Excerpts from a dataset:
----

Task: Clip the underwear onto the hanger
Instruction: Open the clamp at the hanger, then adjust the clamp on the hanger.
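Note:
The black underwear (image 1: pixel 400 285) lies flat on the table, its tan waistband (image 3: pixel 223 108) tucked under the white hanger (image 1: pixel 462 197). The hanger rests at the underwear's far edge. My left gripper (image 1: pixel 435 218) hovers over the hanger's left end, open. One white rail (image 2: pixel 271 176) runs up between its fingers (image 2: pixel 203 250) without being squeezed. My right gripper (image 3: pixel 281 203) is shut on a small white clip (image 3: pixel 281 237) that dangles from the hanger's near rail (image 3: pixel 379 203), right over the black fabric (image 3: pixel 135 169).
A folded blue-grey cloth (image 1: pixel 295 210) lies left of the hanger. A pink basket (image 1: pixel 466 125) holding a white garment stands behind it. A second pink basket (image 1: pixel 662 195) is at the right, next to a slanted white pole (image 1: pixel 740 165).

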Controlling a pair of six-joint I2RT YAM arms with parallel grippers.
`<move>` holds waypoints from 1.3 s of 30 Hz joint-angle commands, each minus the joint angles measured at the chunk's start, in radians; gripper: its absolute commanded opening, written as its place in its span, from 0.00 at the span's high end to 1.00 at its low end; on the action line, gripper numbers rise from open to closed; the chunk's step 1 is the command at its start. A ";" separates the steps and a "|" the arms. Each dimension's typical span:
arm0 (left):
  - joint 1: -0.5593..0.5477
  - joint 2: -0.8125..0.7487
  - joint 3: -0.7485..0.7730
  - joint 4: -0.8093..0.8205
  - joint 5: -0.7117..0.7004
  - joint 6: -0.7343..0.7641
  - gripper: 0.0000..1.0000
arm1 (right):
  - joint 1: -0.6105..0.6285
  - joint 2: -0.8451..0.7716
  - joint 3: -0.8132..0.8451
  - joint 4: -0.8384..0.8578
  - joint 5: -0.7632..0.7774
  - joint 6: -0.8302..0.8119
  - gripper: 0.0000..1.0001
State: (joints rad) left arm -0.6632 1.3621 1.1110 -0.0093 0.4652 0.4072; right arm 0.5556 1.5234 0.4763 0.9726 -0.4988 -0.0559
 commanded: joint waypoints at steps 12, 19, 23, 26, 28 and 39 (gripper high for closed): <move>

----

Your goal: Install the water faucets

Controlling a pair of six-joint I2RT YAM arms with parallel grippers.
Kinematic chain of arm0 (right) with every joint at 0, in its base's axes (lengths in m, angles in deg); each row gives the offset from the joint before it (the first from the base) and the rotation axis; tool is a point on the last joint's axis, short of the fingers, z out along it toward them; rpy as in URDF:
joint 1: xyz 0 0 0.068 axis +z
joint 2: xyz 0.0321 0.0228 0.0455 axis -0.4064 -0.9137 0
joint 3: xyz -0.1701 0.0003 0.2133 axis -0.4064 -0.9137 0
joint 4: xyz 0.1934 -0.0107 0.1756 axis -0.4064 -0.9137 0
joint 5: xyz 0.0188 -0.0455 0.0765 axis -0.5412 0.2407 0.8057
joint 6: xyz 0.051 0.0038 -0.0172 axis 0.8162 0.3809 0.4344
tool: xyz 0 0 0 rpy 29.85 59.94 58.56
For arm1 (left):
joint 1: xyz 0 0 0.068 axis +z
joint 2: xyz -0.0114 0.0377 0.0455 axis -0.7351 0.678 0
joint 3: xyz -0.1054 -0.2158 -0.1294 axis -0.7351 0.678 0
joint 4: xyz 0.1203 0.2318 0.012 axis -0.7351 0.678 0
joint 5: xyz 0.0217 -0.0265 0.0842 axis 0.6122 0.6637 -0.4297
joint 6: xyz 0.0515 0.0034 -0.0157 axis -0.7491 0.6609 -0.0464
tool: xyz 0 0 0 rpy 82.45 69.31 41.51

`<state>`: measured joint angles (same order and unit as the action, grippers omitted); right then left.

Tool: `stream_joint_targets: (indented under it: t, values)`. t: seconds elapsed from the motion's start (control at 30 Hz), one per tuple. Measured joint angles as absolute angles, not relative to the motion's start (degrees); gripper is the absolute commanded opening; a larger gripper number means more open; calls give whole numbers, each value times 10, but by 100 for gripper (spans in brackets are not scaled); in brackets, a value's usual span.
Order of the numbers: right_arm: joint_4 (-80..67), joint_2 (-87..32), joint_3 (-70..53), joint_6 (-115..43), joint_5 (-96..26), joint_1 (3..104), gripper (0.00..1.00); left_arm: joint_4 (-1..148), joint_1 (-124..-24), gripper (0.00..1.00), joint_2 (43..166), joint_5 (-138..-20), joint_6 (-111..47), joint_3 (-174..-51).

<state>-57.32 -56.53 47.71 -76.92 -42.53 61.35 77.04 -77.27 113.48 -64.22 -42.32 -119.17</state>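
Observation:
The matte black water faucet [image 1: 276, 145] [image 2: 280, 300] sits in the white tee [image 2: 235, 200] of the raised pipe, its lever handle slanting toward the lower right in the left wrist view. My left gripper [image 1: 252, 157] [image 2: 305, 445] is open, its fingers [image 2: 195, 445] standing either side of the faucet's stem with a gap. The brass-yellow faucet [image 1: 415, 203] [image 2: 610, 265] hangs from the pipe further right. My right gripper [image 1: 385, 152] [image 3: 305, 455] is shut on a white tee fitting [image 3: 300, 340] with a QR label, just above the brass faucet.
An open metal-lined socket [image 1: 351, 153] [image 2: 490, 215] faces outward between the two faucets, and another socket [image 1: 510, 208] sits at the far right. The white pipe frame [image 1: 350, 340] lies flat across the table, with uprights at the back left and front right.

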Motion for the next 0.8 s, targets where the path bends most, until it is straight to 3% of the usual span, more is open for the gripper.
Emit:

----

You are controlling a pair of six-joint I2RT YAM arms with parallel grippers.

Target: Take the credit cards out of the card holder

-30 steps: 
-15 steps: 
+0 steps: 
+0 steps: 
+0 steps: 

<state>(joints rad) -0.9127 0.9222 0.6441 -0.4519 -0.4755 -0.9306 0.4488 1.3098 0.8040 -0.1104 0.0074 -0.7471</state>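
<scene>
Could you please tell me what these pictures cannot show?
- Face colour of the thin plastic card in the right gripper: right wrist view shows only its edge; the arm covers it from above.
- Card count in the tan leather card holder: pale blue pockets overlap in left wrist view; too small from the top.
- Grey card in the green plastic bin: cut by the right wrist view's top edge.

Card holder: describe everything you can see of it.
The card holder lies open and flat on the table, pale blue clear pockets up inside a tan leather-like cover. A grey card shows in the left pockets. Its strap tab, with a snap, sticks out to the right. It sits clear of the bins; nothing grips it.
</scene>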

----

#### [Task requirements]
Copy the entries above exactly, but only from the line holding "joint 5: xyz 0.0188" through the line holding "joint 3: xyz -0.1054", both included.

#### [Written response]
joint 5: xyz 0.0188 -0.0455 0.0765 axis -0.5412 0.2407 0.8057
joint 6: xyz 0.051 0.0038 -0.0172 axis 0.8162 0.3809 0.4344
tool: xyz 0 0 0 rpy 29.85 59.94 58.56
For arm1 (left):
joint 1: xyz 0 0 0.068 axis +z
joint 2: xyz -0.0114 0.0377 0.0455 axis -0.7351 0.678 0
joint 3: xyz -0.1054 -0.2158 -0.1294 axis -0.7351 0.678 0

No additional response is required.